Роман Якобсон писал в свое время: “…Крученых, к нему я никогда не относился как к поэту; мы переписывались как два теоретика, два заумных теоретика”36. На первый взгляд, кажется парадоксальным, что именно этот аспект творческой личности Крученых напрочь отсутствует в его воспоминаниях 1930-х гг. Из планов и материалов к книге можно судить о том, что с самого начала определился ее жанр, в лефовской традиции “литературы факта” (“не столько научн<ое> обоснование < футуризма >, сколько публицистика и расск<аз> разных фактов”) и метод: “вести приблизит<ельно> хронологически”. Эта сознательная “ораторская установка” в ущерб “научному обоснованию” объясняет разочаровывающую упрощенность воспоминаний Крученых, оказавшего в свое время столь значительное влияние на круг молодых лингвистов и поэтов-современников именно как критик и теоретик зауми. Эта сторона деятельности Крученых восполнена в нашем сборнике двумя наиболее значительными статьями о нем Терентьева и Третьякова, вышедшими из “школы заумников”, и подборкой его собственных деклараций 1910-20-х гг. о зауми в поэзии и живописи. Подобно его “выпыту” о стихах Маяковского, первой критической брошюре о Маяковском, опубликованной в 1914 г., декларации, как критические тексты, полемизируют и с методом традиционного литературоведческого анализа, и со свободной стилистикой поэтического эссе, столь любимой символистами. Являясь художественными текстами и теоретическими обоснованиями зауми одновременно, они построены на лингвистической интуиции автора, парадоксе, метафорической образности языка, за которыми, в случае Крученых, скрывается доскональное знание материала и опыт тщательного, рационального, структурированного анализа. Крученых как бы следует тексту “изнутри”, придерживаясь герменевтического метода. В отличие от академического исследователя, в своих декларациях Крученых не раскрывает перед читателем последовательный методический путь рассуждений и анализа – он выдает ему уже найденную формулу, результат, конспект, доведенный до совершенства формы и поражающий спонтанностью “подсознательного”. Этим обусловлено стремление к безглагольности фраз – одна из характерных особенностей его деклараций и критической прозы.

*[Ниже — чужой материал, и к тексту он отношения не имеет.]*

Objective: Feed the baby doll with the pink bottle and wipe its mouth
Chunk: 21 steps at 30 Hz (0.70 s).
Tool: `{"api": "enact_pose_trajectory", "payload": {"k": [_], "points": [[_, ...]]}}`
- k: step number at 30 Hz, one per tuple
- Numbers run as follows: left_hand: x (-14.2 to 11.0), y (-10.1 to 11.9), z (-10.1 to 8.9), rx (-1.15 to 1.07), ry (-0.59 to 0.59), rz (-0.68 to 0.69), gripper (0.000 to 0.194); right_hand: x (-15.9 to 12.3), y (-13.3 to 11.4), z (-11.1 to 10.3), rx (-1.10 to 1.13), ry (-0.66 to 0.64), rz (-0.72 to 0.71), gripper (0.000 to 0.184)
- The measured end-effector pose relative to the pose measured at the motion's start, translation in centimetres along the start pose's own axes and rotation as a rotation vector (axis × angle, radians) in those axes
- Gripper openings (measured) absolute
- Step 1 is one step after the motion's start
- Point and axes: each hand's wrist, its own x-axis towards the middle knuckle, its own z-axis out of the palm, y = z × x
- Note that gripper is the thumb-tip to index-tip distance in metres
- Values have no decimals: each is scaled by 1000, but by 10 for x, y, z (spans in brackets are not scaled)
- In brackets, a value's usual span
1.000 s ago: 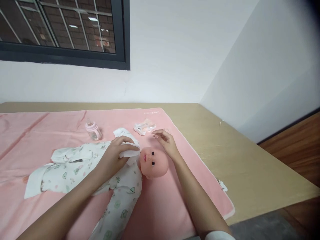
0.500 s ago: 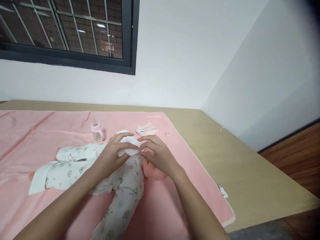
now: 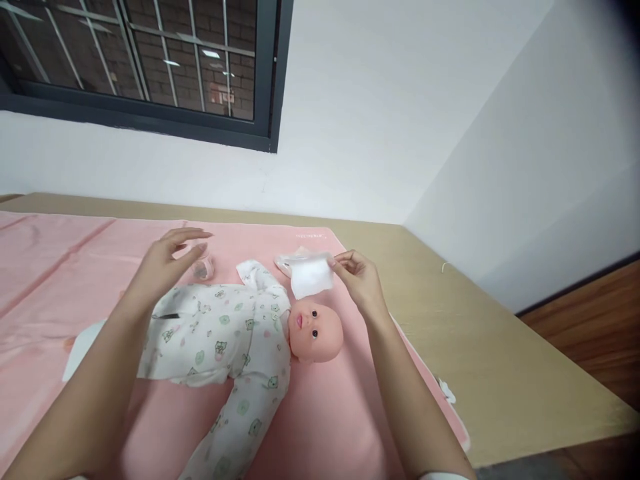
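A baby doll (image 3: 316, 332) in white patterned clothes (image 3: 220, 333) lies on its back with its head to the right. Above the doll's head, my right hand (image 3: 357, 277) pinches the corner of a small white cloth (image 3: 311, 277), which hangs flat. Behind the cloth lies a clear plastic packet (image 3: 284, 262), partly hidden. My left hand (image 3: 167, 263) is raised over the doll's lower body with fingers apart and nothing in them. Just beyond it stands a pink baby bottle (image 3: 204, 267), partly covered by my fingers.
A pink blanket (image 3: 320, 427) is spread over a wooden surface (image 3: 450, 347). White walls (image 3: 350, 133) rise behind and to the right, with a dark-framed barred window (image 3: 270, 80) at the upper left. A small white object (image 3: 447, 391) sits at the blanket's right edge.
Both hands were together at the white cloth over the doll's upper body. My left hand let go and moved left; my right hand carried the cloth right, uncovering the doll's face.
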Motion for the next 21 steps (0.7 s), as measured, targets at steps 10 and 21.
{"api": "enact_pose_trajectory", "payload": {"k": [10, 21], "points": [[20, -74, -7, -14, -7, -357, 58, 42, 40, -1, -474, 94, 51, 34], [26, -109, 18, -61, -85, -454, 74, 83, 45, 28, 31, -30, -17, 28]]}}
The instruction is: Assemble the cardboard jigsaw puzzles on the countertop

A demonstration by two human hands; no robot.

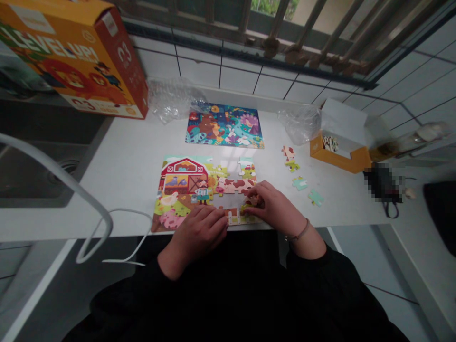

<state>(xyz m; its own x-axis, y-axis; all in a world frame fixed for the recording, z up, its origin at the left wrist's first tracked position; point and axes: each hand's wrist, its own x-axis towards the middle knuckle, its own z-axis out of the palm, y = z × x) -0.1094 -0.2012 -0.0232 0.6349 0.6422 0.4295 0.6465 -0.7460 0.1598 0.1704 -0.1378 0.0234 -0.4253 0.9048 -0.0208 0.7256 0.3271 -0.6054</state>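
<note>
The left hand (199,232) lies flat, fingers together, pressing the lower edge of a farm jigsaw (181,190) on the bench (121,190). The right hand (270,205) curls at the rim of the jigsaw's gap (228,200), fingertips on a piece; any pinch is unclear. Loose pieces (299,183) lie to the right.

A rusty barred window (274,33) stood above white wall tiles (235,78) at top; a sink (35,161) lay at left.
</note>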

В свою очередь, в “Нашем выходе” – как и в поздних статьях и выступлениях о футуризме “Воспоминания о Маяковском” (1959) и “Об опере “Победа над солнцем” (1960), публикуемых в настоящем томе – приоткрывается другая, еще одна малоизвестная сторона творчества Крученых. К упомянутым Владимиром Марковым ипостасям Крученых – поэта, прозаика, критика, теоретика и издателя здесь прибавляется Крученых-рассказчик37.